* **Directions for this task**
For the data below, work out how many lines contain the word "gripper" and supply only that number.

* **Records provided**
-- Opening Marker --
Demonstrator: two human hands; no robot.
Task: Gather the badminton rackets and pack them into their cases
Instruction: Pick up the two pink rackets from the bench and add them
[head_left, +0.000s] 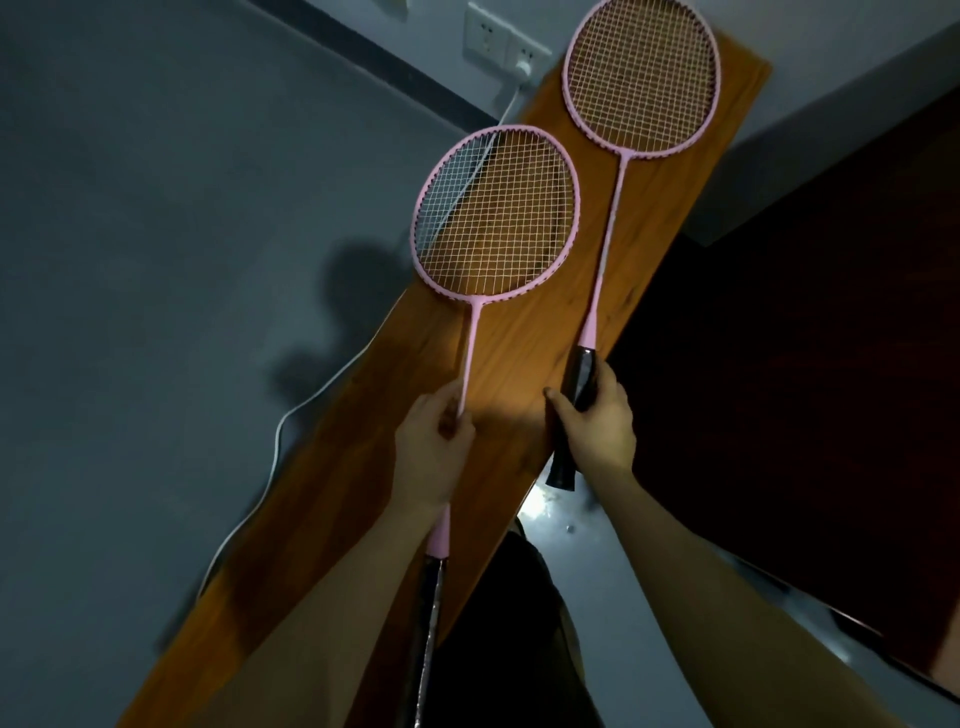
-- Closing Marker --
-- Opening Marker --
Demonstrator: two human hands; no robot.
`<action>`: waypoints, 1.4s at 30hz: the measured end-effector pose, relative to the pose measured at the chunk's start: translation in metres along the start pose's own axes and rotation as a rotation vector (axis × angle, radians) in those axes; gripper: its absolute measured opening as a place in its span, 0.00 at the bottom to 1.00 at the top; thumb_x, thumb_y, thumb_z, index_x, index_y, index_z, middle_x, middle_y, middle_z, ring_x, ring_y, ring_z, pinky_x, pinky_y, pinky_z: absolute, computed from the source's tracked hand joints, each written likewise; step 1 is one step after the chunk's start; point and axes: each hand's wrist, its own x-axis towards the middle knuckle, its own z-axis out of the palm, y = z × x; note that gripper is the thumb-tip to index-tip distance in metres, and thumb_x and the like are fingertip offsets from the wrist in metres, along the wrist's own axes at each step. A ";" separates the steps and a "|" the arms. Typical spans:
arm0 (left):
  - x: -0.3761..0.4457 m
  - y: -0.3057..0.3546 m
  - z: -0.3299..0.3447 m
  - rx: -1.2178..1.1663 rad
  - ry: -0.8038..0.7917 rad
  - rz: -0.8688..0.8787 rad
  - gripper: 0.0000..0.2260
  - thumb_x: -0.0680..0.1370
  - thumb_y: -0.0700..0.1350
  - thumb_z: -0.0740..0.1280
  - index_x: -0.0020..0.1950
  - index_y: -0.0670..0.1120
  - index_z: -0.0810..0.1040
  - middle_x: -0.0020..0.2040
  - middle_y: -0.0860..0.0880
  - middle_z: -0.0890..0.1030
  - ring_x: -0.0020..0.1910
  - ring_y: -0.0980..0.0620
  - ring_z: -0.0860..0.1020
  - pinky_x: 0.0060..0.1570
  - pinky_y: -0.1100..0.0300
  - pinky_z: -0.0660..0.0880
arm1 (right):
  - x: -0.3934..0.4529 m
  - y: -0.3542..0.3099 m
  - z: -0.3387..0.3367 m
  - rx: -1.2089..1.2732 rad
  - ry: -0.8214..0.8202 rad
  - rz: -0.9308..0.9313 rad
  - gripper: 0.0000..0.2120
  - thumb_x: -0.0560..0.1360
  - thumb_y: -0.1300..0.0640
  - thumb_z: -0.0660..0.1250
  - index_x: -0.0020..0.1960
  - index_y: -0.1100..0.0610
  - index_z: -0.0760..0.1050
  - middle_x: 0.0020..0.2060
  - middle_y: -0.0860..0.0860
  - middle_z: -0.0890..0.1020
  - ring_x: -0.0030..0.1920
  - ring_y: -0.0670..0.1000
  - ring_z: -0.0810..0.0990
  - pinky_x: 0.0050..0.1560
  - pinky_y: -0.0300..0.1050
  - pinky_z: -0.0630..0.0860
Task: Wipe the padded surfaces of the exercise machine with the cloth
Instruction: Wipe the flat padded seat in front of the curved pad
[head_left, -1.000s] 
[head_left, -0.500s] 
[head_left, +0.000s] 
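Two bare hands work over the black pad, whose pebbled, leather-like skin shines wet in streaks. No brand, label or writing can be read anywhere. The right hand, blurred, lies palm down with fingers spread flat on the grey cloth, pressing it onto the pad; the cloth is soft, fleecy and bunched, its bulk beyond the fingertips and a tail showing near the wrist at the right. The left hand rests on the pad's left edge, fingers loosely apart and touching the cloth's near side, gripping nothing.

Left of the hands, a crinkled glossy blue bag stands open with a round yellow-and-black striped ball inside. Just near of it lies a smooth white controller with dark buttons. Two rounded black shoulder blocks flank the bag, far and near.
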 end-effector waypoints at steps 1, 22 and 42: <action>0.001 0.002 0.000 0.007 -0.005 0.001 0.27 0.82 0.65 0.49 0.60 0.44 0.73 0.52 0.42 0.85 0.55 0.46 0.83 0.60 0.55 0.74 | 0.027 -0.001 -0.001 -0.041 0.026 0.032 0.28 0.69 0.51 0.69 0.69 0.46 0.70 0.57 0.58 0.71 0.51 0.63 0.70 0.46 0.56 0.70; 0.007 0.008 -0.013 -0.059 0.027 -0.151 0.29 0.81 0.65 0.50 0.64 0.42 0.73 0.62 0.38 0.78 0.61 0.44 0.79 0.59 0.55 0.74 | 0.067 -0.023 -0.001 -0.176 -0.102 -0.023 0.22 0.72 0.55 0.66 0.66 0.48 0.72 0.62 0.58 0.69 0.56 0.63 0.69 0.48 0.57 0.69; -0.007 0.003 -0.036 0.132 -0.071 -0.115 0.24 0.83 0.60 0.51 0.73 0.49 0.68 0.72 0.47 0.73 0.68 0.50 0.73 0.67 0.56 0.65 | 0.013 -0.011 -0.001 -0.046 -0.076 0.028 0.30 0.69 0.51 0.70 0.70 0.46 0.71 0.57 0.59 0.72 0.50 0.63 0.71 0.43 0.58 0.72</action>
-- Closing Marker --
* **Completed exercise**
3